# What is being asked
Could you reproduce the lines below from the one with "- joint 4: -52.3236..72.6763" through the one with "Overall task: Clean"? Keep both ends and add nothing.

# Available data
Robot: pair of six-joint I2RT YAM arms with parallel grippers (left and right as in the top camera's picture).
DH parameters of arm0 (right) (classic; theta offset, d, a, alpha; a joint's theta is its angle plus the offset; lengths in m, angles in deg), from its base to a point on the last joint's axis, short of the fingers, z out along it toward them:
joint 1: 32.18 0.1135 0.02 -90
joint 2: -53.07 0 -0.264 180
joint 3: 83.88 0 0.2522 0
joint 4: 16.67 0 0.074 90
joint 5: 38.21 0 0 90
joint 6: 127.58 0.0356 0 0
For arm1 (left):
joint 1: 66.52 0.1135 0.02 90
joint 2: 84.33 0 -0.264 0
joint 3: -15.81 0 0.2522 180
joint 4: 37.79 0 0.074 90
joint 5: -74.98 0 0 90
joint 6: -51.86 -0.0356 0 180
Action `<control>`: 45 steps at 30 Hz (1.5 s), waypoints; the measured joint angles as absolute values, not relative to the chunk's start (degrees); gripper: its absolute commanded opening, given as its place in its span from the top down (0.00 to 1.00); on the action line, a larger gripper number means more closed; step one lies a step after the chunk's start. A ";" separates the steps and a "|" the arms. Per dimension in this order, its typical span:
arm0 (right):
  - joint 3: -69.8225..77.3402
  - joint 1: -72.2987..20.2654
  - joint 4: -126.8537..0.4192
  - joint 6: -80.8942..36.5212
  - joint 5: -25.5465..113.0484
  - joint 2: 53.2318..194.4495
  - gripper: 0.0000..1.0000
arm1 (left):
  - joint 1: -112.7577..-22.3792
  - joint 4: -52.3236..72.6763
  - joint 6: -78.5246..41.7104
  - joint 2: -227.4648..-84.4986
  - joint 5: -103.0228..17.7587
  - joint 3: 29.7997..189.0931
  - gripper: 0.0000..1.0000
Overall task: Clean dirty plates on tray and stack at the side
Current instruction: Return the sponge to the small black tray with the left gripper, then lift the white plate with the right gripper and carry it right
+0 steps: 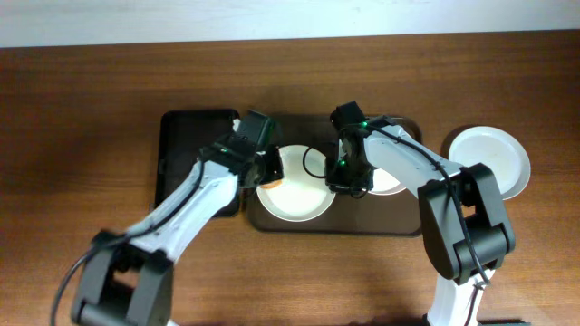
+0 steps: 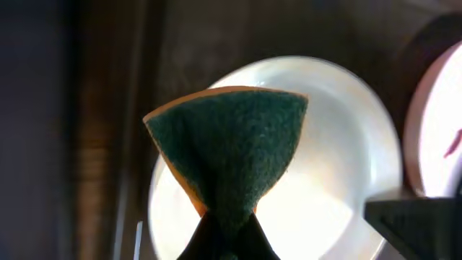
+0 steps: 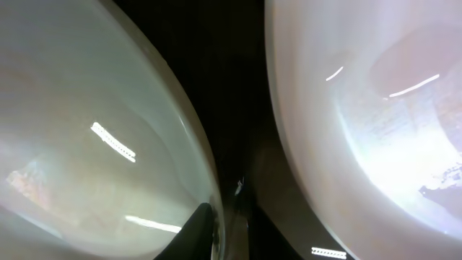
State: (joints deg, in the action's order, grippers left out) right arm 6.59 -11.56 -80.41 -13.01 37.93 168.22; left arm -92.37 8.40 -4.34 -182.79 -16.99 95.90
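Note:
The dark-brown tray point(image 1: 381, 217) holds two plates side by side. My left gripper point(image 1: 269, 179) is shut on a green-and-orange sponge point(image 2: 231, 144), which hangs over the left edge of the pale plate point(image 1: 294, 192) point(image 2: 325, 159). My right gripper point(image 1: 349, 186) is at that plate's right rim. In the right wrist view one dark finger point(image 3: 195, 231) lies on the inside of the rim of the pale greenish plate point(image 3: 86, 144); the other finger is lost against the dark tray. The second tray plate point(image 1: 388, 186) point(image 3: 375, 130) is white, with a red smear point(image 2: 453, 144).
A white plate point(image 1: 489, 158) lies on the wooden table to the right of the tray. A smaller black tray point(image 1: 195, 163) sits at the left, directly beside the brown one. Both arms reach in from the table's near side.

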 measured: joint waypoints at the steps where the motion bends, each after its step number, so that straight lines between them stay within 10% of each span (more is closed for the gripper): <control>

# Answer to the exercise
  - joint 4: -52.3236..72.6763
  - joint 6: -78.5246..41.7104
  - joint 2: -227.4648..-84.4986
  - joint 5: -103.0228..17.7587
  - joint 3: 29.7997..189.0931
  - gripper: 0.0000..1.0000
Overall task: Clean dirty plates on tray and stack at the side

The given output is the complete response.